• **TRY IT**
Provide only the number of lines in the listing that contain the word "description".

• **COLLECTED DATA**
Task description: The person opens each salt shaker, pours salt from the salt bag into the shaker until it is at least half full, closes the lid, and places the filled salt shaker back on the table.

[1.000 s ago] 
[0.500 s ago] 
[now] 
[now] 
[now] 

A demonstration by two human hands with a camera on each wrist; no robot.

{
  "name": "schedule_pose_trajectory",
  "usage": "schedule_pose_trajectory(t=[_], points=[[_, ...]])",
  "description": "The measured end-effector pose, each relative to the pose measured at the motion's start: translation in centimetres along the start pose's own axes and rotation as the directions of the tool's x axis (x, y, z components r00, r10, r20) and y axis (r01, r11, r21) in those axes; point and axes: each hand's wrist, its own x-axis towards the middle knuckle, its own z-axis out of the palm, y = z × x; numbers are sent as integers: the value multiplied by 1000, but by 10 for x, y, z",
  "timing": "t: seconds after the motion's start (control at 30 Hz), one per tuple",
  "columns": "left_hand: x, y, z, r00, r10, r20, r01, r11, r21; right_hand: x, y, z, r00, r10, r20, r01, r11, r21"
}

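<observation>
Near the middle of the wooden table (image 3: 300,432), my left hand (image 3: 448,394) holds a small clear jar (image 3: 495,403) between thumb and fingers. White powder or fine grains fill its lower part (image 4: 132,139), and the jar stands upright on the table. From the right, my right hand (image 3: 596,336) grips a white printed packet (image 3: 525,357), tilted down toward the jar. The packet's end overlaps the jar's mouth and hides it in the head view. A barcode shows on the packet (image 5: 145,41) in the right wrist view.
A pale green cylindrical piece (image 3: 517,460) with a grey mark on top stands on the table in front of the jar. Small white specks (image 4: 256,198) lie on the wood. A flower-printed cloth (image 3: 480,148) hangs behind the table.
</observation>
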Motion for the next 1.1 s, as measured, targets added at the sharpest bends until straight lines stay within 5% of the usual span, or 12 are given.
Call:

• **OUTPUT FOR THIS TASK**
2